A collection of adoption-themed fictional short stories brought together in one anthology from a diverse range of celebrated Young Adult authors.
School Library Journal: “Authors across a variety of genres share stories that range from the fantastical to gritty, but all will touch readers’ hearts (and cause a few to shed some tears).”
“Twenty-nine short stories, by an equal number of YA authors, brave the volatile emotions surrounding those who are chosen to be adopted and those who still hunger for a home and family to call their own. A girl bound for college agonizes over telling her mother, who is in prison, that her high school coach has offered to adopt her; a deeply-disturbed birth mother attempts kidnapping and murder to regain her daughter; a boy builds a fantasy kingdom to shut himself off from the real world; and a sixteen-year-old girl cannot understand why anyone could ever love her." ~VOYA
"It is amazing that each of these stories examines adoption from a different perspective; none of them are the same in any way. Fantasy, science fiction, and realistic fiction keep the reader guessing as to what will come next. The protagonists are teens, not children, and they exemplify the yearning to be loved and to be part of a family unit at any age. Most suffer from low self-esteem, wondering what made their birth mothers relinquish them in the first place. Most striking of all is the thread of hope that runs through this book. Authors such as Adi Alsaid, Julie Eshbaugh, or Shannon Gibney offer the characters the possibility of belonging. This volume earns a place in every YA library and it is up to YA librarians to put it into the hands of teens who need it most." ~Nancy K. Wallace.
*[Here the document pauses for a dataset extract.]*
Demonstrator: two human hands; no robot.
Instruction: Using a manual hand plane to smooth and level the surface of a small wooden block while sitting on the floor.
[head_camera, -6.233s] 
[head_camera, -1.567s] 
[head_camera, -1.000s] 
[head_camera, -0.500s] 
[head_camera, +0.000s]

“Welcome Home is a beautiful collection of stories about adoption, family, and love that will leave readers keenly aware of their own families. The characters are relatable and loveable. This book highlights the various ways that young people can find their forever homes. This book will touch the hearts of many readers. Welcome Home covers issues about the adoption process about which most people are not aware. ~Helena Kalantzis, VOYA Teen Reviewer: .
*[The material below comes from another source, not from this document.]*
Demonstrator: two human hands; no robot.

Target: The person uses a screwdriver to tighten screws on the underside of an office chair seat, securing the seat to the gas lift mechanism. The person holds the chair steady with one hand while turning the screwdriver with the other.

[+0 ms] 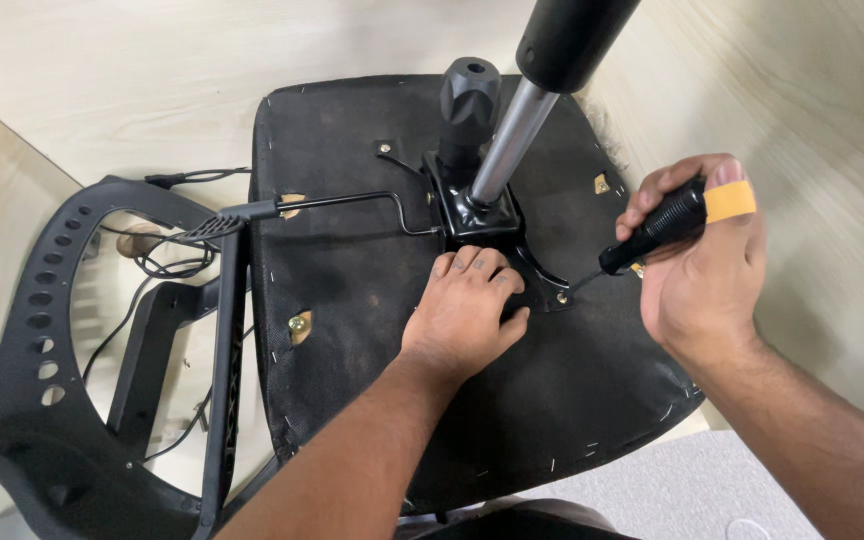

"This collection of short stories has something to appeal to almost any young adult reader dealing with issues surrounding adoption or foster care. They are not limited to happy endings, nor are they limited to real life stories, as there is a bit of fantasy and science fiction included among the selections. For example, fifteen-year old Carlos, who lives in Mexico City, has adoptive parents who are stuck in 1985—living the year over and over again while watching their son get older. Another teen comes face to face with the daughter she is giving up for adoption—sixteen years into the future. There are kids who are desperate to find their birth parents, some who aren’t sure, and some who will never know them. There are those anxious to adopt and mothers giving up their children. There are straight teens, gay teens, teens adopted across race/culture, and supernatural teens, and even a few supernatural “parents.” These tales offer heartbreak, reunion, love, and loss. Many of the young adult authors of these twenty-nine stories have some personal experience with adoption and/or foster care, which is particularly validating. This is a valuable addition to any school or public library collection." Reviewer: Paula McMillen, Ph.D.; Ages 13 up. ~Children’s Literature Review:
The author roster includes Edgar-award winner Mindy McGinnis, New York Times best-selling authors C.J. Redwine (The Shadow Queen) and William Ritter (Jackaby), and acclaimed YA authors across all genres. The full list of contributors includes: Adi Alsaid, Karen Akins, Erica M. Chapman, Caela Carter, Libby Cudmore, Dave Connis, Julie Eshbaugh, Helene Dunbar, Lauren Gibaldi, Shannon Gibney, Jenny Kaczorowski, Julie Leung, Sangu Mandanna, Matthew Quinn Martin, Mindy McGinnis, Lauren Morrill, Tameka Mullins, Sammy Nickalls, Shannon M. Parker, C.J. Redwine, Randy Ribay, William Ritter, Stephanie Scott, Natasha Sinel, Eric Smith, Courtney C. Stevens, Nic Stone, Kate Watson, and Tristina Wright.